Copy precisely the first line of the material below and every later line, stopping with the line that contains "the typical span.".

(DATA PROVIDED Opens)

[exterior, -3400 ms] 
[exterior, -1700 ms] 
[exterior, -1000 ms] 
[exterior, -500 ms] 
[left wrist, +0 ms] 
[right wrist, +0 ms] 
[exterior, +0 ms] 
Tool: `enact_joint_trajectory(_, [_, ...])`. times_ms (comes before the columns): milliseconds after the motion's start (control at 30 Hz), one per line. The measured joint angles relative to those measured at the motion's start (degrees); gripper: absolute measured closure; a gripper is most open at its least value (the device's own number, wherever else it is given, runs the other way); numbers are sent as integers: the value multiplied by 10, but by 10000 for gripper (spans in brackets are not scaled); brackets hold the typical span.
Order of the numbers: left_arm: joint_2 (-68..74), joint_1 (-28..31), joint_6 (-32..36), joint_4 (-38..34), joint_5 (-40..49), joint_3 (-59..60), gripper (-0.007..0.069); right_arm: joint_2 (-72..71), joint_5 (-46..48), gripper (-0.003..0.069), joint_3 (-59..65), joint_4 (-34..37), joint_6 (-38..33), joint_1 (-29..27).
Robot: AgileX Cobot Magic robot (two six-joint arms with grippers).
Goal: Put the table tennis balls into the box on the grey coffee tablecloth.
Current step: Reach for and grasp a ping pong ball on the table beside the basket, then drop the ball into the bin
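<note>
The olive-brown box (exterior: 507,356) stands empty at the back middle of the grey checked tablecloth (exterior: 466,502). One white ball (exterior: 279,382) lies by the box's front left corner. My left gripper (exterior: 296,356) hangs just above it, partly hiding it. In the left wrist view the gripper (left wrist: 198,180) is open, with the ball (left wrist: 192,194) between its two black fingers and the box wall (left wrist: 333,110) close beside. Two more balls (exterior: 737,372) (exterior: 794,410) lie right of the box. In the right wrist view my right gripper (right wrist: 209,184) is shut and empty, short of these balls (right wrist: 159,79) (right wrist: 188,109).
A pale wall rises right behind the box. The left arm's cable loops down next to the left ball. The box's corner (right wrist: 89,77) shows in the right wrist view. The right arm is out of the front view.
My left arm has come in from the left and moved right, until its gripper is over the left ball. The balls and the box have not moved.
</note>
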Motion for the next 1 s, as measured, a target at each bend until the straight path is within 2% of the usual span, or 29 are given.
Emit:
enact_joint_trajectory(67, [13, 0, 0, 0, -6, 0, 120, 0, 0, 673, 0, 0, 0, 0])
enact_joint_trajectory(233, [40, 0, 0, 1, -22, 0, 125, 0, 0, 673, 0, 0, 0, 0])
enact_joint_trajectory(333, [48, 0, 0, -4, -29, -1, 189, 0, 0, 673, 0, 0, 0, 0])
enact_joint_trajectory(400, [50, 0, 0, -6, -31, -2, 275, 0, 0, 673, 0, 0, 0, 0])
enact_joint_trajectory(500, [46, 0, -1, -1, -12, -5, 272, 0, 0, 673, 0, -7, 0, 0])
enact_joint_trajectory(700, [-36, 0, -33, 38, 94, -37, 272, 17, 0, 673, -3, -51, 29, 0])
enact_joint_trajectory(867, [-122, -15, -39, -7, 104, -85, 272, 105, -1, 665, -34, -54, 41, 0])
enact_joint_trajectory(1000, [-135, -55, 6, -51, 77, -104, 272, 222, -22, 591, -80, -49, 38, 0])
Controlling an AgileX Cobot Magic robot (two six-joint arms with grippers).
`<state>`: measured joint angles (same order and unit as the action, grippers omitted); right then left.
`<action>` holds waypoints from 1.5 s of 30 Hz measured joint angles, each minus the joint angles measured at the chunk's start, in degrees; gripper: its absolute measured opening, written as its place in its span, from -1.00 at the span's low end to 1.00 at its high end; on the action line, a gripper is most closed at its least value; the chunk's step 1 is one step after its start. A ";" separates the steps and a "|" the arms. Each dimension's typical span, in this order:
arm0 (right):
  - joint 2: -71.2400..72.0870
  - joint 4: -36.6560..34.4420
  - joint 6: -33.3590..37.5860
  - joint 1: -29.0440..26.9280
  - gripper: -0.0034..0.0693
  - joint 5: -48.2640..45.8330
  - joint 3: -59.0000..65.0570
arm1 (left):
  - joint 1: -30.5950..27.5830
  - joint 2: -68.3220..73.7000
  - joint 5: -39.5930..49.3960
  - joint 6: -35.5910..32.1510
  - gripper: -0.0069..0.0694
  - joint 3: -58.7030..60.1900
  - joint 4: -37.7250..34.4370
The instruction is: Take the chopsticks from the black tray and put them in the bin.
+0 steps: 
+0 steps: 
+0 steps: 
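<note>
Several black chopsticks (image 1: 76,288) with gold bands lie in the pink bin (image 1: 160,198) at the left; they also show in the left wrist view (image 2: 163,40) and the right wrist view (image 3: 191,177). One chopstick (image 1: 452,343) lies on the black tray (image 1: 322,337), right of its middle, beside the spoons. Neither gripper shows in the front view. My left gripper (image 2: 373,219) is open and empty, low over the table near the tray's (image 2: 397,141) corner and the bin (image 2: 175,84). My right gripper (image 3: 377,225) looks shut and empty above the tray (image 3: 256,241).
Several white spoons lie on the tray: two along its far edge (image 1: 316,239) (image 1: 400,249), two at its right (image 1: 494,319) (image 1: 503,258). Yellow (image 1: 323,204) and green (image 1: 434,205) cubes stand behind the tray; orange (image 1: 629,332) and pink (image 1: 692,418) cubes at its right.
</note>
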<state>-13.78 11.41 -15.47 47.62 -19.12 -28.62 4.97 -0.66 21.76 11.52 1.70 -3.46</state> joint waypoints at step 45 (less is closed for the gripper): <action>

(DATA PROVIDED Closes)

-- TASK SOLUTION --
[exterior, -3400 ms] 
[exterior, -1700 ms] 
[exterior, -1000 ms] 
[exterior, -500 ms] 
[left wrist, +0 ms] 
[right wrist, +0 ms] 
[exterior, +0 ms] 
Tool: `enact_joint_trajectory(_, [_, ...])`. times_ms (comes before the columns): milliseconds after the motion's start (control at 30 Hz), one per line. The measured joint angles relative to those measured at the motion's start (degrees); gripper: absolute measured closure; a gripper is most open at its least value (the device's own number, wherever else it is given, runs the other way); numbers are sent as integers: the value multiplied by 10, but by 10000 for gripper (spans in brackets are not scaled); brackets hold the typical span.

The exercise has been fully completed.